PHOTO BY EMMA ROUTLEY/THE CHRONICLE ... Air quality is at dangerous levels in the southern Willamette Valley.

The direction from area medical experts could not be clearer: Stay indoors as much as possible. And if you must go out, make it brief and wear a high-quality mask.

“The most important piece of advice is to stay inside ... the most you can. Absolutely do not go out unless you have to,” said Carol Hardisty, a 25-year respiratory therapist and certified asthma education leader with PeaceHealth Cottage Grove Community Medical Center. “And if you do go out, wear a mask.” In fact, “make sure you have spare masks and extra masks so you have a permeable, breathable mask,” she said, referring to the ash flakes and smoke in the air. 

Dr. Leslie Pelinka, a pediatrician with PeaceHealth, reiterated the importance of staying indoors when air quality levels are low. 

“Poor air quality is a risk, especially to those with chronic respiratory or breathing conditions.

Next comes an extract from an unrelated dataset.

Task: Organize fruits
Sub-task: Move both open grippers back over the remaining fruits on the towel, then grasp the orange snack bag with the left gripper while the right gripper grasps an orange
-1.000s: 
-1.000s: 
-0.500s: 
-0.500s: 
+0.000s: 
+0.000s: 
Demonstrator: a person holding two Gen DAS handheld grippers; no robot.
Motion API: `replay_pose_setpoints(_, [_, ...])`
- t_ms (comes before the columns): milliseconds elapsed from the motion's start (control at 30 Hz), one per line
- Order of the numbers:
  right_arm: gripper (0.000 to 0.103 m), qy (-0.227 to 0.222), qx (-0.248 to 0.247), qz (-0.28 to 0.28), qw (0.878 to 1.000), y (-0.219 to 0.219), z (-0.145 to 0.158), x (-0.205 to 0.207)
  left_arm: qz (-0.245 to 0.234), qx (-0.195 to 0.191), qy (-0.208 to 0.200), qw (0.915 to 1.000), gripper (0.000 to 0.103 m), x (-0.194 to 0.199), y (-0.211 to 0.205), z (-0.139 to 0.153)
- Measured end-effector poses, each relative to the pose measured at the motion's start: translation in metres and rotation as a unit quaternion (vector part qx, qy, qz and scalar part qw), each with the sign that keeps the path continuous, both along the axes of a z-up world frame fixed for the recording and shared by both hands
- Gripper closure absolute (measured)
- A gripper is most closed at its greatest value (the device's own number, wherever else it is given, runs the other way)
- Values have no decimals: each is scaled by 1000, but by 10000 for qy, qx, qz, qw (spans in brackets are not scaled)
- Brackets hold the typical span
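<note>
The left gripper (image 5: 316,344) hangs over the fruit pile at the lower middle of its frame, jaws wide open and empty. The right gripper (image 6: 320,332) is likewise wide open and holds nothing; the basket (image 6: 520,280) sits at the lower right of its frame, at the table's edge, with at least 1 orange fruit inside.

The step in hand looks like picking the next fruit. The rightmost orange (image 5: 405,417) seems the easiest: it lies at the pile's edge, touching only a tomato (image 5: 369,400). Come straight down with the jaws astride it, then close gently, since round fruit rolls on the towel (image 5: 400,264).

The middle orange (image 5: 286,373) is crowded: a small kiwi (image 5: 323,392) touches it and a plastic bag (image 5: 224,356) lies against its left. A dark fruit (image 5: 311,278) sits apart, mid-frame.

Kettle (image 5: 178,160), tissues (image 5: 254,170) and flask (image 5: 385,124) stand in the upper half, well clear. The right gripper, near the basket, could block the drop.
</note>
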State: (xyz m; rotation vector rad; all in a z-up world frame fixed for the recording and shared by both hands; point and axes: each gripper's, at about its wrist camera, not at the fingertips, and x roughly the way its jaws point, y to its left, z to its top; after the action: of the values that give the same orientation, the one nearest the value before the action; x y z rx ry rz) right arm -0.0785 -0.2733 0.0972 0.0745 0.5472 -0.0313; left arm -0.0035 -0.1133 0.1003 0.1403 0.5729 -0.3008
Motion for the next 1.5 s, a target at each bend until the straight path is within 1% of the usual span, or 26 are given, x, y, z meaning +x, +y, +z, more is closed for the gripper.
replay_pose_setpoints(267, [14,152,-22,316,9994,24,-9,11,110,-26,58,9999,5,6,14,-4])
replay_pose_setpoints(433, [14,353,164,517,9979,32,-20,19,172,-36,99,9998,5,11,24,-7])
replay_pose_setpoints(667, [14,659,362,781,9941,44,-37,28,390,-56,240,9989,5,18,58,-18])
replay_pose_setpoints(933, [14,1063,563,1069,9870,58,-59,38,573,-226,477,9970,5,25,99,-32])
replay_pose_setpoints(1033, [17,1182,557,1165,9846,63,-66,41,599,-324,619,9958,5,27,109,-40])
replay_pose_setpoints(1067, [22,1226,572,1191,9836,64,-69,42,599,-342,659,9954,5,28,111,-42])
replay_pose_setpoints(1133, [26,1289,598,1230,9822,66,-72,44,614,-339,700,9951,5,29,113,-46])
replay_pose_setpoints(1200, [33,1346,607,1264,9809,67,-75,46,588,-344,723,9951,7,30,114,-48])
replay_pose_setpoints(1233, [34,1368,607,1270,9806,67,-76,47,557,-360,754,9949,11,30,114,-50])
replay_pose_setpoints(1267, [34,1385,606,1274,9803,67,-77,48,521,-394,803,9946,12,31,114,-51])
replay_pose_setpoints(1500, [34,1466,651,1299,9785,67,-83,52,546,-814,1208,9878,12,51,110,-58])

If at all possible, stay inside,” she said. “During these days when the air quality is what it is here, stay indoors.”

Residents can monitor the Air Quality Index on various websites, including Lane Regional Air Protection Agency (lrapa.org) and airnow.gov. From the airnow website: 

Think of the AQI as a yardstick that runs from 0 to 500. The higher the AQI value, the greater the level of air pollution and the greater the health concern. For example, an AQI value of 50 or below represents good air quality, while an AQI value over 300 represents hazardous air quality.”

The AQI for Cottage Grove on Wednesday morning was 369 and rated “Hazardous.” The Springfield/Eugene area was at 283 and listed as “Very Unhealthy.”

Both medical professionals stressed that when air quality is especially poor, it’s even more important to have an N95-quality mask. They also remind the general public that professional healthcare workers are still in need of personal protection equipment, too. A quick trip to the store might not require the same level of mask, Pelinka said. 

Hardisty and Pelinka pointed out poor air quality is an added danger for those with respiratory special needs. “People with COPD, asthma and even children who have special needs, such as premature babies whose lungs aren’t completely developed – anyone with respiratory conditions needs to be on high alert,” Hardisty said. “If you’re taking prescribed medications, stay on top of things; if it looks like you’re using rescue inhalers and medications more and more, check in with physicians.”

She also noted the importance of staying hydrated. “It’s key … it is important to breathe through your nose because it’s a filtration and humidification system. Try to avoid breathing through your mouth.”

Pelinka said it’s important to keep children inside on days with poor air quality – even for short bursts outside. Letting stay-at-home students outside to run around and burn off energy is a “hard no,” she said.

“This is not the time for that … not on days with poor air quality.”

Pelinka had one other piece of advice for people encountering health issues due to the smoke: Call your doctor.

“If you’ve been seeing a doctor about respiratory issues, use medicines as instructed. If you don’t quite know what to do, call a medical professional. We expect a high volume of calls from patients on days like these. Communicate with your doctor.”